Re: High school education very basic for presidential candidate

Dear editor,

Almamy Taal’s tone, if correctly reproduced by this reporter, is rather disappointing. I expected more foresight from a spokesman of UDP and also on his own right a lawyer by profession. Good judgment is not anchored exclusively on the education level one can show on paper. The constitution should not discriminate against anyone base on school certificates just as it should not discriminate any able Gambian base on anything apart from criminal record. If we would go by the criteria as threshold of standing for president being conditional to have a college/university degree, we would be excluding half of today’s Gambians from taking part in fair democratic dispensation.

I think the choice of word, if reproduced correctly, of the newly appointed spokesman is unfortunate. If you talk about inclusion, you don’t single out 2 parties and label them as gold standards and debase the rest as “Clowns”. NRP, NCP; GMC and even GDC /APRC have decent people and educated members too.

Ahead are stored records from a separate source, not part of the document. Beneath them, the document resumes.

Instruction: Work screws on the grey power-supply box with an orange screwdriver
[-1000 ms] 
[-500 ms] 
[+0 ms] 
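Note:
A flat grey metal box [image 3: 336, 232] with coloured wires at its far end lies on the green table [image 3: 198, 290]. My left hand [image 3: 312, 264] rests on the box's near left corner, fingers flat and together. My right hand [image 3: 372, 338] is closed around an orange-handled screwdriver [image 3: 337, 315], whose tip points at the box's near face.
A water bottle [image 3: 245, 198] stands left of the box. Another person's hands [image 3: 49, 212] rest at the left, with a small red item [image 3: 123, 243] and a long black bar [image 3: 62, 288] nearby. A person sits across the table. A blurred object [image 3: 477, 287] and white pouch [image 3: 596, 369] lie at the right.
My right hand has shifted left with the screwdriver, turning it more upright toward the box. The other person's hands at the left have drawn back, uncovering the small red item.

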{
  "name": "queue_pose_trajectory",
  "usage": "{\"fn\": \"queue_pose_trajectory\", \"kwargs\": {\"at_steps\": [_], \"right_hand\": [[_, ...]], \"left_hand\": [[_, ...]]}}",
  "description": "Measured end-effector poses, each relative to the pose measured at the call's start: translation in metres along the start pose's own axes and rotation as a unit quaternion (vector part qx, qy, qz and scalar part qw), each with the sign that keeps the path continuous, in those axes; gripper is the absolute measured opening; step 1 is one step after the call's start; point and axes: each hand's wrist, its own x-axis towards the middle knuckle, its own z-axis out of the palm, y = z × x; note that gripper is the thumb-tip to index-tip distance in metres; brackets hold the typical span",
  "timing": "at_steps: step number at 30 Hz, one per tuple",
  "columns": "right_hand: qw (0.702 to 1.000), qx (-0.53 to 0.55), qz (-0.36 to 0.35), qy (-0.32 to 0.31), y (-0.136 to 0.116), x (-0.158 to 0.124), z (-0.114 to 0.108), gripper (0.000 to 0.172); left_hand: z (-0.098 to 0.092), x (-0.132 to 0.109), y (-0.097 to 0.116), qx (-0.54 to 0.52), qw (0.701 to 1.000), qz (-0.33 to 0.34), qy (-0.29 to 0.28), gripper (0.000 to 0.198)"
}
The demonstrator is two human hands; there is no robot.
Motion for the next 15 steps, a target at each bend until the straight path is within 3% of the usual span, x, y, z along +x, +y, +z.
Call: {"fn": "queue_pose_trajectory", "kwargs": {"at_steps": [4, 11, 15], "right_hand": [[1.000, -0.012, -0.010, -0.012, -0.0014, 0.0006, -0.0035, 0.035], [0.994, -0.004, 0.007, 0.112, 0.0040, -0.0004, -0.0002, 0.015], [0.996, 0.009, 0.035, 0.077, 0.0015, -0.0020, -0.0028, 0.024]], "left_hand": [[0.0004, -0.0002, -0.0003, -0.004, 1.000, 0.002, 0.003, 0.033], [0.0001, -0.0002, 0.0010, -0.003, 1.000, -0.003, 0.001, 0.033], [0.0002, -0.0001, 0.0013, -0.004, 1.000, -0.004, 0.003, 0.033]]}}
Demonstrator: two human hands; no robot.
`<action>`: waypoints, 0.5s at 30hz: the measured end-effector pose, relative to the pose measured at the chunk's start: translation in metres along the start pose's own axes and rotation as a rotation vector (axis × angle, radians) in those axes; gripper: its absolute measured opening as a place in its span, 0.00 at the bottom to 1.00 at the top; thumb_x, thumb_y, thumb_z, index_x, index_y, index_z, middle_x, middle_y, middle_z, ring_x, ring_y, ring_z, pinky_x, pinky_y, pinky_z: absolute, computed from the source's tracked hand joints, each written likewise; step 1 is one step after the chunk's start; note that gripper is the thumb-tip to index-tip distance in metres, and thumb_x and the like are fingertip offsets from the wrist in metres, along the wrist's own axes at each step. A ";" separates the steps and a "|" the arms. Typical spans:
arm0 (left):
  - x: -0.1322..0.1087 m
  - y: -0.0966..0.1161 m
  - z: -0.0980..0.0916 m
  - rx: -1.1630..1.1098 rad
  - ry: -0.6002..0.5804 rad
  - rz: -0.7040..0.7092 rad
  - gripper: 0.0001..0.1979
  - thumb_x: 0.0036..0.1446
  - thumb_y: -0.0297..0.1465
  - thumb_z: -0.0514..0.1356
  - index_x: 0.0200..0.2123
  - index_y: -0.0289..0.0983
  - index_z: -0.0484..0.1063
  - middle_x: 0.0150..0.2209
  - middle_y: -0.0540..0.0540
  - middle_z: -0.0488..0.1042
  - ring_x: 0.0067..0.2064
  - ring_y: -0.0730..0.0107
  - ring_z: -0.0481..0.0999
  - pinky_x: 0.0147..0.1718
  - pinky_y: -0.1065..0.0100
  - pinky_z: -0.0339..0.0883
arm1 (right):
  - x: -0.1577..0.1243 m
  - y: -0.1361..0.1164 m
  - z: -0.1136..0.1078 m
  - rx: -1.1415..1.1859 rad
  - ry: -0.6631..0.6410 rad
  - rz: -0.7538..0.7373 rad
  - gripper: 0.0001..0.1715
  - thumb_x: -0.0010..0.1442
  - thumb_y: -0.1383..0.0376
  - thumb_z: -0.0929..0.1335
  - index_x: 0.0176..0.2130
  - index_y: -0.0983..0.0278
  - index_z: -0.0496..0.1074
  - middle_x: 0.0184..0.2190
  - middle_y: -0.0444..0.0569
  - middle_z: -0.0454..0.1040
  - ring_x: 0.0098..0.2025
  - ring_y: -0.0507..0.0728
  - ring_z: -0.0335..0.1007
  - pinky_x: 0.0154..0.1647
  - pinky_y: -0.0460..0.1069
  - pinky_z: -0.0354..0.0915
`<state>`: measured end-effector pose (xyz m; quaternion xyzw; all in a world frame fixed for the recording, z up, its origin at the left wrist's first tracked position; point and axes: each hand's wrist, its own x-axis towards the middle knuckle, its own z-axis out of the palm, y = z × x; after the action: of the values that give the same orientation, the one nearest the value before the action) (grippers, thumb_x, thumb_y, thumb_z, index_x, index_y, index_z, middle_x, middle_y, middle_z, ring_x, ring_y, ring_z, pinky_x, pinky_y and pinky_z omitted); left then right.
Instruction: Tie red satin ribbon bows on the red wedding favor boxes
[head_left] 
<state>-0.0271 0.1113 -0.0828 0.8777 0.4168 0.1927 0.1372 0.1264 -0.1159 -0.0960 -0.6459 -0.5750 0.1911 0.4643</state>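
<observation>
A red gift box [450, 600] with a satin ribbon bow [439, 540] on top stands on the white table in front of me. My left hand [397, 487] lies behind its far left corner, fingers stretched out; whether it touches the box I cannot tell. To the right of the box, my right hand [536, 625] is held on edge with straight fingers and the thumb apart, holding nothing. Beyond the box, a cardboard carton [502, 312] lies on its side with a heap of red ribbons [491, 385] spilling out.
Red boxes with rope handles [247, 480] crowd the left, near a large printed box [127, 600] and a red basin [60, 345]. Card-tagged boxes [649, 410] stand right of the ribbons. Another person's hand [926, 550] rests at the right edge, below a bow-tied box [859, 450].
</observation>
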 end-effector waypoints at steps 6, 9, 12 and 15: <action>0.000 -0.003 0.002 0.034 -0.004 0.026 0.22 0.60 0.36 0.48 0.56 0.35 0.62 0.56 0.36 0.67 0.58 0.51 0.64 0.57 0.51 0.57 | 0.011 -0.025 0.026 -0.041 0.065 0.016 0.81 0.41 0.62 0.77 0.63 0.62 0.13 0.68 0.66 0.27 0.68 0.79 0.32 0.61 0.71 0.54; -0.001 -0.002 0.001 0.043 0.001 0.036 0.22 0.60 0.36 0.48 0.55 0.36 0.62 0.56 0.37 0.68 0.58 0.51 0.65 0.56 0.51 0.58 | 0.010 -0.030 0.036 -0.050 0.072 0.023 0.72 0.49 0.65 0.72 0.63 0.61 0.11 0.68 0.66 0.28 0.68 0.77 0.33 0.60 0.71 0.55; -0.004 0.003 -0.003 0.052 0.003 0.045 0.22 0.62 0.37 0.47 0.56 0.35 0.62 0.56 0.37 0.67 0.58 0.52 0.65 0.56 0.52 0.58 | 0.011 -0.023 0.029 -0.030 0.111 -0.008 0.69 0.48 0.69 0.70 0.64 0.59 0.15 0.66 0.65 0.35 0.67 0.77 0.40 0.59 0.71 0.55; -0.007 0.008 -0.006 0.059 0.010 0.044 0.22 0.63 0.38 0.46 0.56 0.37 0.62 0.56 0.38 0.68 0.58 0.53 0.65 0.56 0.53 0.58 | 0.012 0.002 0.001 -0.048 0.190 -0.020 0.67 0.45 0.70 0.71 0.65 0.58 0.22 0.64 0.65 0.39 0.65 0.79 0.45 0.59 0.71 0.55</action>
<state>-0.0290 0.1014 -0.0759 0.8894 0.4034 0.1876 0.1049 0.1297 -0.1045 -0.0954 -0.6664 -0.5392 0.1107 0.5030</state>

I think broadly, the selection of candidates as UDP is doing, through primaries, is the step in the right direction. Through the rigorous selection process, combined with a fair refereeing and impartial party leadership, in general competent people will be selected to stand for political posts. I think by far, this is the only plausible way you can objectively ensure that all people take part in the democratic dispensation.

It is not perfect but the fairest among the alternatives!
I also wish to remind Mr. Taal that among the people who marched with Solo Sandeng and subsequently with Darboe on those fateful days in April 2016, at least half of them, do not own a college degree or more. Some of them may not even own a primary school certificate. Denying such people the right to stand for election and be voted for would tantamount to grave unfairness.

Our by-word should be competence and good sense of judgment. And the selection process must remain open to all to compete. The party delegates and by extension the voters have the ultimate powers to decide who get elected to political office.